Castles Forlorn
- Genre: Role-playing games
- Publisher: TSR
- Publication date: 1993
- Media type: Boxed set

= Castles Forlorn =

Castles Forlorn is an accessory for the Ravenloft campaign setting for the 2nd edition of the Advanced Dungeons & Dragons fantasy role-playing game, published in 1993.

==Contents==
In Castles Forlorn, the player characters explore the eight-level Tristenoria mansion, which exists simultaneously in three time periods, though all three incarnations occupy the same physical space. Castle A, the first incarnation, exists (in 1939 on the Forfar calendar) when the mortar is still fresh, the candelabras still gleam, and the view out the window shows green hills and bright skies. A century later, Castle B exists in a time where supernatural disasters have cracked the plaster, shattered the glass, and blackened the skies. In 2122, Castle C lies in ruin; cobwebs choke the corridors, the walls have collapsed, and the view from the windows reveals a ravaged landscape and scavenging monsters.

While exploring the castle, the PCs activate temporal shifts that spin the castle into the three different eras. By assigning colors to the various incarnations (red for Castle A, blue for Castle B, green for Castle C), the poster map shows which rooms and doors exist in each period. The text offers suggestions for handling paradoxes (such as when different PCs occupy the same room in different time periods) and measuring time. (Time may pass independently in each incarnation.)

The rest of the package focuses on the domain of Forlorn and its minions. Tristen ApBlanc, the lord of Forlorn, is part vampire and part ghost. A section on druidism reveals the spell-casting secrets of redheaded humans. Landmarks include a granite cliff that weeps blood and a half-mile fissure that spews yellow vapor to enshroud the domain.

==Publication history==
Castles Forlorn was published by TSR, Inc. as a boxed set containing one 96-page book, two 32-page books, one double-sided 32" x 21" map sheet, one single-sided 32" x 21" map sheet, and one 32" x 21" poster. Design was by Lisa Smedman and editing by David Wise, with a cover by Dana M. Knutson and illustrations by Stephen Fabian, Arnie Swekel, and Robert Klasnich.

==Reception==
Rick Swan reviewed Castles Forlorn for Dragon magazine #205 (May 1994).

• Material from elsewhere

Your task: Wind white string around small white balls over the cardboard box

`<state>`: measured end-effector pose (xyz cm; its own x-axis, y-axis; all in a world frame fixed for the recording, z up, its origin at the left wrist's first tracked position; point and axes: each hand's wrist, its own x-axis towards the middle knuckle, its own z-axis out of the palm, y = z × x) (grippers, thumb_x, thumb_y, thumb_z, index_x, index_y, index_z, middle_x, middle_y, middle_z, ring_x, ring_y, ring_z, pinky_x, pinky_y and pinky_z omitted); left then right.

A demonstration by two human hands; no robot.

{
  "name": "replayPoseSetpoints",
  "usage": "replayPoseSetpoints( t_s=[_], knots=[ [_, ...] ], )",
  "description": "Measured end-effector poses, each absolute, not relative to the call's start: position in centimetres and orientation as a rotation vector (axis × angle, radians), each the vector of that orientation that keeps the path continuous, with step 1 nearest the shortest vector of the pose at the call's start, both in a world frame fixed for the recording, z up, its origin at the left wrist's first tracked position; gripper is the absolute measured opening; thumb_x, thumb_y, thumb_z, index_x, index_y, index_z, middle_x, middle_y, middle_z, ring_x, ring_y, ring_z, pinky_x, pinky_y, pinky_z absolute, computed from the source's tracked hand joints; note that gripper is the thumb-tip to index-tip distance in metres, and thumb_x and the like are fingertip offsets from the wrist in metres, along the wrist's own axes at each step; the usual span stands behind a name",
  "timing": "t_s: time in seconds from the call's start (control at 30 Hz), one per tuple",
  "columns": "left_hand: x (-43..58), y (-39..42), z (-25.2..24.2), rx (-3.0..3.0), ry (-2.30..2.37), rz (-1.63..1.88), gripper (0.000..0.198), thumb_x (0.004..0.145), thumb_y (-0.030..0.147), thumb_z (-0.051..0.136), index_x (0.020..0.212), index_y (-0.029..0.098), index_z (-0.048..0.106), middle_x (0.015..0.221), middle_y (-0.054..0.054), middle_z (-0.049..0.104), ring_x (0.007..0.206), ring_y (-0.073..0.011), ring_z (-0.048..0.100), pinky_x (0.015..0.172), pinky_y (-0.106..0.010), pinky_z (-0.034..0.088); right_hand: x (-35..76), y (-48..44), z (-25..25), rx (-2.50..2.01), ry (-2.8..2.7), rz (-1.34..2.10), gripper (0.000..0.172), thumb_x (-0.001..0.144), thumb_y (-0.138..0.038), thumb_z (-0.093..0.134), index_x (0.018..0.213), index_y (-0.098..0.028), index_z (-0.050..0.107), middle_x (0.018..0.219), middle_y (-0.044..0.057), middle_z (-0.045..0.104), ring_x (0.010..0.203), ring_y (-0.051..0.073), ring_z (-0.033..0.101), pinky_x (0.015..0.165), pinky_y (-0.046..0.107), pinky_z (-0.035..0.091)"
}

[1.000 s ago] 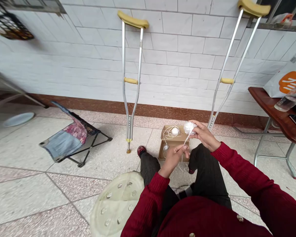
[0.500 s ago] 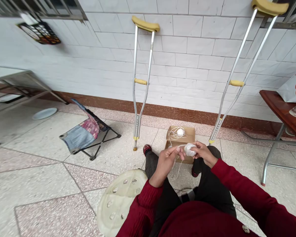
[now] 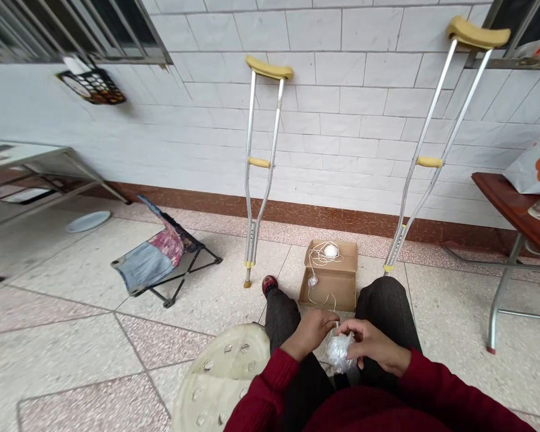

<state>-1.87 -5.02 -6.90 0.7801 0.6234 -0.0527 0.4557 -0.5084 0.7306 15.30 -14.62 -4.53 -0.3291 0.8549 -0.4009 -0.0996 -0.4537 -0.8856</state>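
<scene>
Seated, I hold a white crinkly bundle point(image 3: 339, 353) low between my knees. My right hand point(image 3: 375, 345) curls round its right side. My left hand point(image 3: 310, 333) pinches at its top left, where a thin white cord point(image 3: 336, 318) runs up from it. On the floor just beyond my knees lies an open cardboard box point(image 3: 347, 287) with a small white round device point(image 3: 330, 250) and loose white cord in it.
Two aluminium crutches point(image 3: 261, 162) point(image 3: 432, 162) lean on the tiled wall. A folding fabric stool point(image 3: 157, 258) stands at left, a pale plastic stool point(image 3: 220, 375) by my left leg. A brown table point(image 3: 515, 210) with a bag stands at right. A metal table point(image 3: 36, 162) is far left.
Both hands have come down from in front of the box to between my knees, bringing the white bundle with them. The view has tilted and shifted left.
</scene>
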Motion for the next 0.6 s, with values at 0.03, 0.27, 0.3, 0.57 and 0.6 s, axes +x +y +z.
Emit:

According to Swan, the set features a "terrific castle", citing its twist of existing simultaneously in three time periods. He describes the results as "startling, to say the least. A door appears, then disappears. A dark passage fills with light, then goes dark again. A plush bedroom with expensive furniture becomes a musty chamber piled with debris, with bloody hand prints smeared on the walls." He noted that while the text offers sensible suggestions for handling paradoxes and measuring time, "the text includes everything but a developed adventure; instead, we're given an assortment of hazards and encouraged to "build tension gradually by saving the nastiest surprises for last." That's easier said than done, especially for novice referees who require a lot more structure than this to get a campaign off the ground." He felt that the Forlorn material "mixes the clever with the ordinary", noting that while Tristen ApBlanc "could teach Count Strahd a thing or two about ghastliness", a lot of the other material "seems like filler", in that some of the locations such as the Sacred Groves and the Caverns of the Dead "aren't much more interesting than their names", some of the ghostly NPCs "work better as obstacles than personalities", and Aggie, "a clone of the Loch Ness Monster, doesn't have much to do other than pose for the cover". Swan concluded the review by saying: "In the hands of a creative referee, Castles Forlorn can be a source of endless surprise. If, for instance, the party steals a book from a room in Castle C, then later tosses a fireball into the Castle A incarnation of the same room, the stolen book may turn to ash in their hands. Think of the Forlorn material as a bonus; get this for the castle."

Gene Alloway reviewed the module in a 1994 issue of White Wolf. He rated the game at 3 of 5 for Complexity, Concepts, Playability, and Value, and a 4 for Appearance. He stated that "quality is quite high" and gave it an overall rating of 3.